Dragon Heresy playtest: Group 2 – character build and design chat

+GodBeastX , +Anne Hunter , and Wright Johnson joined me for three hours to kick off the “second” playtest group (of three) for Dragon Heresy.

We did not play. Nonetheless, they stuck with me for three hours of chatting, with interruptions by my 6yo, something outside, and tea. We talked setting and character generation from the perspective of three people with varying amounts of knowledge whose first experience with the rules as I’ve written them is getting the draft in their mailbox.

Anne actually followed one of the character generation guidelines I had laid out: the Journey of Discovery.

I’ll quote it selectively:


Sometimes you might not have a great idea of what class you want to play, or the GM might stipulate some of the more old-school methods of character generation. That need not limit your available choices, and some very interesting characters can result.

Assign Ability Scores. Starting with generating ability scores gives the player an idea where the character’s natural talents will lie. This option of picking attributes before anything else will tend to be best used when attributes are generated randomly, rather than assigned.

Choose a Race. The attribute scores rolled don’t necessarily dictate the choice of race. Not all dwarves or dragonborn are stronger than all humans and gnomes, but they are stronger on the average than humans or gnomes. Having rolled attribute scores, decide if your combination of scores and race makes you a particularly unusual member of your race (a very strong member of a very strong race), or if your attribute scores make you stand out in a different way (a very strong member of a race known for being nimble and gregarious). Either way can be interesting!

Background. Choosing he background next allows the player to start with the basic origin of the character, and sets the stage for future development.

Class. With so much background and characterization accomplished, picking a class at this point sets the direction for the character’s adventuring life. You probably have a good feeling for why the character is going out into the world to risk life and limb, as well.

There’s an example worked in through the text as well. But she rolled her dice (and rolled them very well; I’d estimate she was in the 80-90th percentile on 4d6 drop lowest) and wound up with a Barbarian with the Path of Primal Runes as her subclass. Excellent. 

Wright wanted a non-caster, so he picked barbarian. He chose to roll 4d6 drop lowest and then asked me, since he rolled so poorly, if he could take the standard array instead. I said yes – this is a playtest, and I want my playtesters happy with their characters.

Merlin is going with a paladin, with the Oath of Justice, with the call from Skadi, goddess of Winter, hunting, and the justice of righteous anger, of white-hot vengeance in a just cause.

We had a great discussion over whether one of the level boosts I gave at 2nd level was overpowered (it was), and found a really neat way to tone it down:

Channel DivinityWhen you take this oath at 3rd level, you gain the following two Channel Divinity options. 
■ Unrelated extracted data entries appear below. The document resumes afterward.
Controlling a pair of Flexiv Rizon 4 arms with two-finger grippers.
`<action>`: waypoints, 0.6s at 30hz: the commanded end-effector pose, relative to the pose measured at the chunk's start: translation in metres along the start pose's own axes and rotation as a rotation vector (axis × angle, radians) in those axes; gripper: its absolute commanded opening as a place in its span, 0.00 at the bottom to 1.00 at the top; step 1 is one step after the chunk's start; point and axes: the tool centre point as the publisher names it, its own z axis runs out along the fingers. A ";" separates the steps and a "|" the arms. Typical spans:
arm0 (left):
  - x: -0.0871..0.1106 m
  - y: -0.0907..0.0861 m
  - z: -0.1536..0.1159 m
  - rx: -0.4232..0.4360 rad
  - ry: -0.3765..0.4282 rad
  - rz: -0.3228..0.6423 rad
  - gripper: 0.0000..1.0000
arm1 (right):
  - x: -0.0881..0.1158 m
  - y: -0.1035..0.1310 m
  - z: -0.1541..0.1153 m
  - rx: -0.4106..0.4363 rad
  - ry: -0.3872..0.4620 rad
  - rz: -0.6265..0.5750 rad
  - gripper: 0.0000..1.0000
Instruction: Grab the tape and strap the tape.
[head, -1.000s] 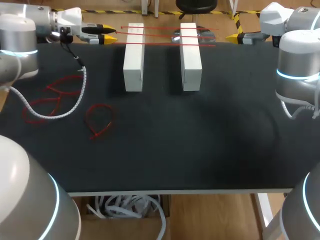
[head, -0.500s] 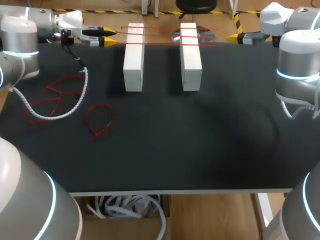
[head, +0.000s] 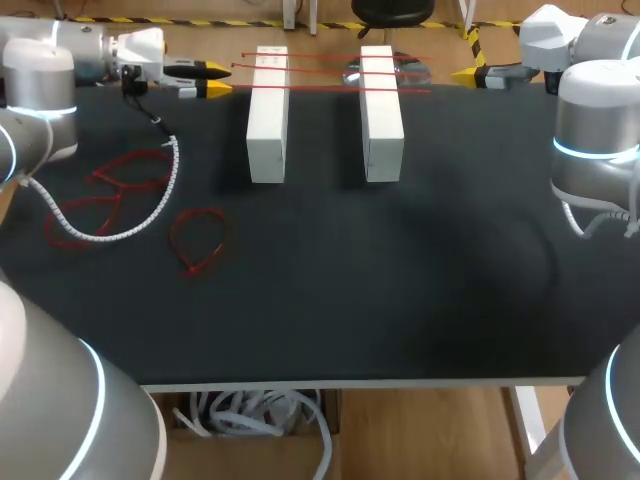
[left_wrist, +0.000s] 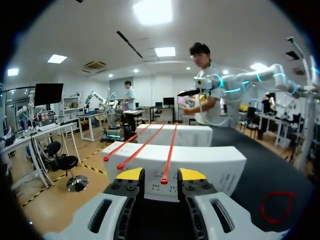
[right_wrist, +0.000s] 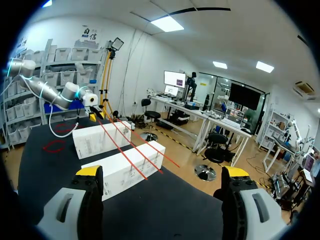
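Two white boxes (head: 268, 115) (head: 381, 112) stand side by side at the back of the black table (head: 400, 280). Three thin red straps (head: 330, 89) lie across both box tops. My left gripper (head: 213, 79) hovers just left of the left box, level with the strap ends. In the left wrist view the end of one red strap (left_wrist: 164, 179) sits between the yellow fingertips (left_wrist: 129, 174) of my left gripper (left_wrist: 161, 175), with a gap on each side, so it is open but narrow. My right gripper (right_wrist: 162, 172) is wide open beyond the right box (right_wrist: 125, 172), holding nothing.
Several red strap loops (head: 120, 180) (head: 198, 240) lie on the left part of the table. The left arm's white coiled cable (head: 110, 225) rests among them. The right arm's gripper (head: 475, 75) sits at the back right edge.
My left gripper has shifted slightly beside the left box and its fingers have drawn a little closer together around the strap end. The right arm has not moved.
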 end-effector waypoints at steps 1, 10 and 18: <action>-0.008 0.008 -0.003 0.003 0.016 0.001 0.27 | 0.000 0.000 0.000 0.000 0.000 0.000 1.00; -0.003 0.015 -0.009 -0.007 0.015 -0.001 0.28 | 0.000 0.000 0.000 0.000 0.000 0.000 1.00; 0.011 0.009 -0.003 0.011 0.043 -0.012 0.26 | 0.000 0.000 0.000 0.000 0.000 0.000 1.00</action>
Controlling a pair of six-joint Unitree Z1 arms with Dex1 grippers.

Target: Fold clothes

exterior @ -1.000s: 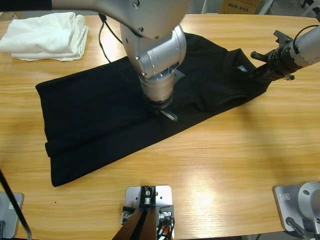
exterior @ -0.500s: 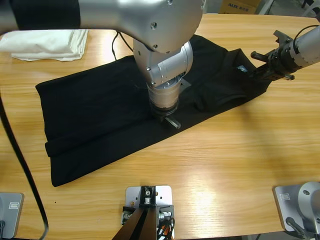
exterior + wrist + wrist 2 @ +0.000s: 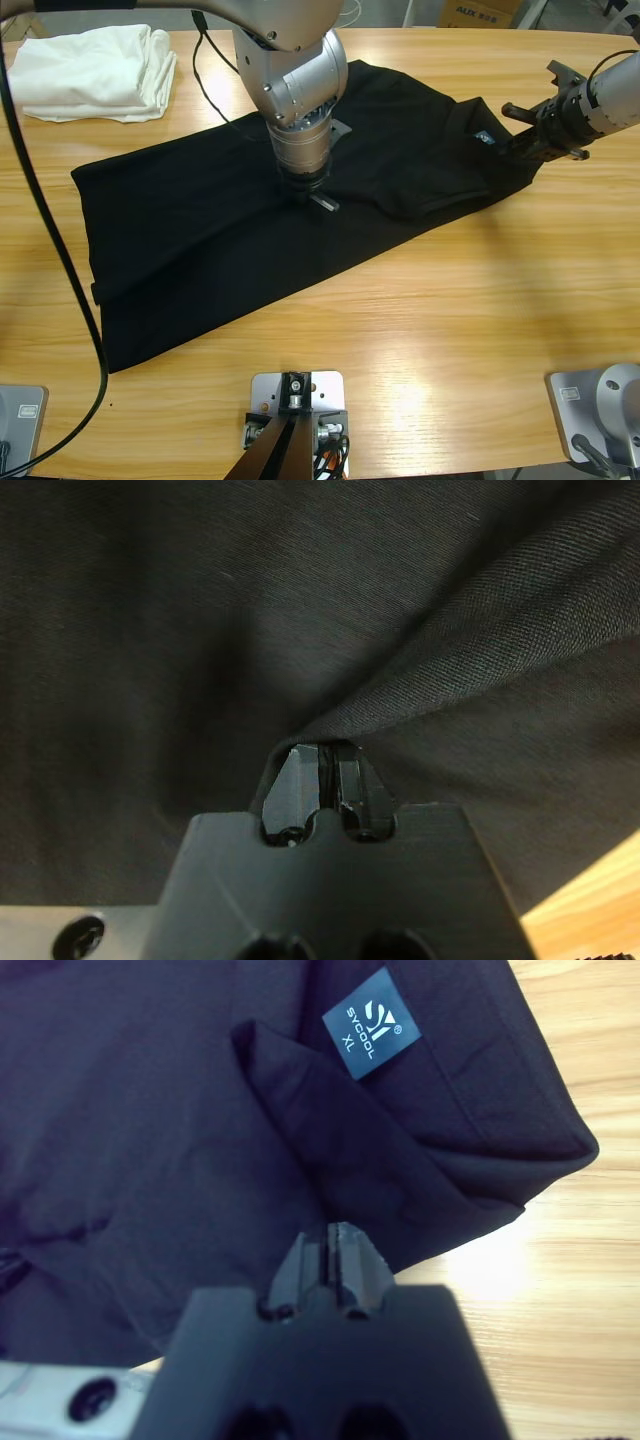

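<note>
the shirt lies spread slantwise across the table's middle, maybe one lengthwise fold in and the rest undone, with the left gripper clenched on a mid-shirt ridge and the right gripper clenched at the collar end near the right edge.

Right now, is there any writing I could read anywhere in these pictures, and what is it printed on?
"SYCOOL" and "XL", under a logo mark: on the blue neck label sewn inside the black polo shirt, clear in the right wrist view.
"AUX", followed by characters too small to read: on the yellow box beyond the table's far edge.
Left wrist view: no writing.
</note>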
Lodestone of Justice. By performing a ritual with a piece of lodestone (magnetite, or iron ore) and praying to your god you can mystically mark a target that is thought to be guilty of a crime or other transgression against law or righteousness. You must know both the identity of the wrongdoer, and the supposed nature of the crime for the mark to take hold. Note that the mark taking hold is not evidence or proof of guilt – just that there’s enough information to allow your deity to acknowledge your request.

By placing the mark, the stone becomes attuned to the target, and can be used in further rituals to help you track down your quarry. You may make a DC 15 Charisma check to petition for guidance. If successful, you will gain knowledge roughly as specific as a compass rose (“Northeast” or “south”) that will take you to something that might help track down your target. The GM will provide a piece of information, some examples of which might be the person’s location (if your god is feeling benevolent), but might be a piece of evidence, a physical token of the target’s presence, or a person who has seen or spoken with that creature. Once you find that lead, you may petition again, but until that new information is obtained, you get a busy signal.

Yeah, I’ll be rewriting the busy signal bit. The original version was basically a perfect detection system for both guilt and location for any criminal, partially due to my design intent, but also the wording left it open to great mischief. This may not be perfect, but it’s way better.
Lots of good back and forth on setting – the backgrounds were acknowledged as thematically unified with the implied setting, and they were compelling (yay). The fluff text for character classes brought them to life usefully (yay), and it was clear, for example, that barbarians are such in the terms of “Conan the . . . ” not “not belonging to a great empire or culture.” So good there, too.
They’re making 7th level characters to give the upper ranks a workout. I’ll be getting three sheets from these guys, and still trying to recruit 1-2 more players, so a pretty mighty band will be setting out for a “real” game, which may occur as soon as next week.
The importance of getting playtesters with a fresh perspective to the work cannot be overstated. I have now learned my game is approachable even if you’re not steeped in the rules engine that is the SRD5.0/5.1. Vital tidbit!